__MATERIAL SUPPLIED__.
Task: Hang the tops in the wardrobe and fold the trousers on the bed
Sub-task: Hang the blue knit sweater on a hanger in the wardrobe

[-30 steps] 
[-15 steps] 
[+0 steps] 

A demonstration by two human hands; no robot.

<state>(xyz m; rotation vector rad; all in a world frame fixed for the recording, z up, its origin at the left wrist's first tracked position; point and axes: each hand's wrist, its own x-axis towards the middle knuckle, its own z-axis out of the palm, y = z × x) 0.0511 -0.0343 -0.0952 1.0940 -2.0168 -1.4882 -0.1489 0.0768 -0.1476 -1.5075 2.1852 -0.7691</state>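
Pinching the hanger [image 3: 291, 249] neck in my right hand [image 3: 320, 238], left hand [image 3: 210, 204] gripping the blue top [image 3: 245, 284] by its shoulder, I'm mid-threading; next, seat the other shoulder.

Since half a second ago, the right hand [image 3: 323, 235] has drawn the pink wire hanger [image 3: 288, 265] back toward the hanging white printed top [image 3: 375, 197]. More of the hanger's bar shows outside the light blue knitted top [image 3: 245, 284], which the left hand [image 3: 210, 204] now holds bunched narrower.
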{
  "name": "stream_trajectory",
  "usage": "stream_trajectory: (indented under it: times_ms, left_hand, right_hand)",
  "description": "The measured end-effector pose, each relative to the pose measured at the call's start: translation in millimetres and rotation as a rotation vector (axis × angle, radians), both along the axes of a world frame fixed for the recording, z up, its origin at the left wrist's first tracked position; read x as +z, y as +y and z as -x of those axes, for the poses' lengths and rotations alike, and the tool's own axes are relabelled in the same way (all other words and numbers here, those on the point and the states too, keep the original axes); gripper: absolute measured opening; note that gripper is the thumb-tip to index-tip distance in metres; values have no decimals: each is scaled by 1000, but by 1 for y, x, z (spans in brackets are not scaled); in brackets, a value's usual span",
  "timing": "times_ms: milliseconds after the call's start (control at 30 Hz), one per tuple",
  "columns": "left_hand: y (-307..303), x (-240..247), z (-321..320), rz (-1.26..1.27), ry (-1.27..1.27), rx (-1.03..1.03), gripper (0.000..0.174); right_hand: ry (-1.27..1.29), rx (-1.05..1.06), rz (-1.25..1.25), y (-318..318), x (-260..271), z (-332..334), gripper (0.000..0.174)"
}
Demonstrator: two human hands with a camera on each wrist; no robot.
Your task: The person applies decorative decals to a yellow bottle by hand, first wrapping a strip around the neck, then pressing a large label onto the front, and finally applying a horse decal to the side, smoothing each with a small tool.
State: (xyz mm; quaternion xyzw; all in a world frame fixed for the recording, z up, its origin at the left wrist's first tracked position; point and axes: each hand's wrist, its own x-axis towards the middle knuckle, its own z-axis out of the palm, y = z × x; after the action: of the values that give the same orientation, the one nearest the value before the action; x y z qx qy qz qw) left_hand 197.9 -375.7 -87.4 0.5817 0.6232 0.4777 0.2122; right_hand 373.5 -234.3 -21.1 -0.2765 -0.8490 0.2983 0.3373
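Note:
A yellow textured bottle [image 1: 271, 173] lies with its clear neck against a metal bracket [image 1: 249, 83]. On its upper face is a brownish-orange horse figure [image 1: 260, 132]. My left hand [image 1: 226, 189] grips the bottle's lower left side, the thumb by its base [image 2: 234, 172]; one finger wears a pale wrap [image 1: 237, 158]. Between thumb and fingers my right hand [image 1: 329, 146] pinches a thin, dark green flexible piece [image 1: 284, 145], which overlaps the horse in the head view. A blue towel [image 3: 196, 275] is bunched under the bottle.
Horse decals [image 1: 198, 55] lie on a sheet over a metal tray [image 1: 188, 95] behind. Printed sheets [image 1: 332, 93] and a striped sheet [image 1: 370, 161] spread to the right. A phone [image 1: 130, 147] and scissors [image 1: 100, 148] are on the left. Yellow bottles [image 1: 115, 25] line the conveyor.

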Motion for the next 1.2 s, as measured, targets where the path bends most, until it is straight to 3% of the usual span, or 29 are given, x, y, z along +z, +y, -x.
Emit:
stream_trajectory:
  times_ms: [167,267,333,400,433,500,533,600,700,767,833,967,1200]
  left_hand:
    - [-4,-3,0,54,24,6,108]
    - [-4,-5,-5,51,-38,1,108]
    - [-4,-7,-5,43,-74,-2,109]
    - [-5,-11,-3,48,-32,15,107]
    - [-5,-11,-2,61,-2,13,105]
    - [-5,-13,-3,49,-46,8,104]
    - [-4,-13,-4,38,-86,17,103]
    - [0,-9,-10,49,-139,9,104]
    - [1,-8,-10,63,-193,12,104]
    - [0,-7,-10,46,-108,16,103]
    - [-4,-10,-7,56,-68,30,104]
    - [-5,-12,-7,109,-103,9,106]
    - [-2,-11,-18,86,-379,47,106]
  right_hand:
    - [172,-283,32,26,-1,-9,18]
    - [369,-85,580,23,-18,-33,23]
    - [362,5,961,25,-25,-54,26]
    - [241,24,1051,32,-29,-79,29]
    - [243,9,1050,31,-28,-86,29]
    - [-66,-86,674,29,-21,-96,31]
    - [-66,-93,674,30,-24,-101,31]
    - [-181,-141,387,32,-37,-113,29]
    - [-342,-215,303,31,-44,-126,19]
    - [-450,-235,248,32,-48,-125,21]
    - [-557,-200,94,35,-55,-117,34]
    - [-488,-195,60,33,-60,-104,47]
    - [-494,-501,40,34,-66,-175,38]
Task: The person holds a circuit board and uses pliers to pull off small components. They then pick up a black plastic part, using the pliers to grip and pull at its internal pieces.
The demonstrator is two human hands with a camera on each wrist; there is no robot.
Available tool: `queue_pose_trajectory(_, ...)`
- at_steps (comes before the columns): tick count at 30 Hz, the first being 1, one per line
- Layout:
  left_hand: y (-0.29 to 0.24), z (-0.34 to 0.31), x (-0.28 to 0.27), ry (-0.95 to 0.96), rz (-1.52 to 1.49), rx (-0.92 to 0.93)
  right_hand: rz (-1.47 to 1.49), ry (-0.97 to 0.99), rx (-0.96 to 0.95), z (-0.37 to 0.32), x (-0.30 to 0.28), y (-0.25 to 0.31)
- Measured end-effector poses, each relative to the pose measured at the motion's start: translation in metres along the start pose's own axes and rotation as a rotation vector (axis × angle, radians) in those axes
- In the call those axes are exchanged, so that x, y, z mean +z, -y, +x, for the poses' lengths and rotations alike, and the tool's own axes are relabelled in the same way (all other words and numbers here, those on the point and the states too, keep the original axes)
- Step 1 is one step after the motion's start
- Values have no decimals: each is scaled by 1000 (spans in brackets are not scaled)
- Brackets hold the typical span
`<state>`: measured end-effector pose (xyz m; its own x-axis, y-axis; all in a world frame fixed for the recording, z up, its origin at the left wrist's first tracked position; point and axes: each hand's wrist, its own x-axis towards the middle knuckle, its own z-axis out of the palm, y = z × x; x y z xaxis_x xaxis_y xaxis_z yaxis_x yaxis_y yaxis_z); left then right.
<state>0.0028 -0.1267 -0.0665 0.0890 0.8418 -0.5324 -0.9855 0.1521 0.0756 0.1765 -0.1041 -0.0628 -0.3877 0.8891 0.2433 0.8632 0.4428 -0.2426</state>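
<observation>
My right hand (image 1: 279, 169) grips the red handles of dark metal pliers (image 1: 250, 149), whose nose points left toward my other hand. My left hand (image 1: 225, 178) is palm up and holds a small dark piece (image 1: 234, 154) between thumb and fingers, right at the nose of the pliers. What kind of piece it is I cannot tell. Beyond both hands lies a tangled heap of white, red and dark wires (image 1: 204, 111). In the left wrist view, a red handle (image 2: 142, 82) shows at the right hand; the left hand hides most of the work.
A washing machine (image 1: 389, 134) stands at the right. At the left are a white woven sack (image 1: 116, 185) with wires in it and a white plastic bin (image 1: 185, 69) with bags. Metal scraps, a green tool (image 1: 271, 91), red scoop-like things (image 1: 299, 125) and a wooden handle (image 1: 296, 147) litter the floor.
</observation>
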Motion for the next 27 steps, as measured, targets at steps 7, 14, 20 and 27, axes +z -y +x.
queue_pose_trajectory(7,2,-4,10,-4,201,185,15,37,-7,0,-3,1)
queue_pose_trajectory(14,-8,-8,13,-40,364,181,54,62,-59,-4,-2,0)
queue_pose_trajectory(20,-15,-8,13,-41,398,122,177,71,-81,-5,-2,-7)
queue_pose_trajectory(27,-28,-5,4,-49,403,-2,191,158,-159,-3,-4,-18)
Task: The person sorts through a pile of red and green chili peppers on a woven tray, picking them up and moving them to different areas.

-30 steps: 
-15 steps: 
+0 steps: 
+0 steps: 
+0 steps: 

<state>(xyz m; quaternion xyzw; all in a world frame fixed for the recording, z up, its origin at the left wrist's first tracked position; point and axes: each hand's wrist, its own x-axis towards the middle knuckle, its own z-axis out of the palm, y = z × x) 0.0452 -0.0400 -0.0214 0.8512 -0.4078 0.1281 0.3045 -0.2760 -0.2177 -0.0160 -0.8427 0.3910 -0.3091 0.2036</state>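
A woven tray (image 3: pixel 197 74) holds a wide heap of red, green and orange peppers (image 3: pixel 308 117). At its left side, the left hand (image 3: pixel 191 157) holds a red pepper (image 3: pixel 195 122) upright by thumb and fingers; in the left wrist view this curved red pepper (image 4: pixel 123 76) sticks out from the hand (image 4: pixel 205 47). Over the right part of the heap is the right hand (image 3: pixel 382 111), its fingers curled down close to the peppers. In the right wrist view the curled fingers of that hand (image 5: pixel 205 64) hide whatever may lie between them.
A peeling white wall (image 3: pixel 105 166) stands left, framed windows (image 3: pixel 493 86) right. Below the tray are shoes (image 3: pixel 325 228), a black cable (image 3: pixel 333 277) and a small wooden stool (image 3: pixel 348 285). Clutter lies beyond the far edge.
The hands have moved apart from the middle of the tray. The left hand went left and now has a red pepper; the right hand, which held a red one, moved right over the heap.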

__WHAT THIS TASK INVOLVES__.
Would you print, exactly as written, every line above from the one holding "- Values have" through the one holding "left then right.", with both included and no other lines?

__RESPONSE TO THIS EXERCISE__.
- Values have no decimals: each is scaled by 1000 (spans in brackets are not scaled)
- Brackets hold the typical span
`<state>`: measured end-effector pose (xyz m; its own x-axis, y-axis; all in a world frame fixed for the recording, z up, its origin at the left wrist's first tracked position; point and axes: each hand's wrist, its own x-axis towards the middle knuckle, its own z-axis out of the palm, y = z × x; x y z xaxis_x xaxis_y xaxis_z yaxis_x yaxis_y yaxis_z); left then right.

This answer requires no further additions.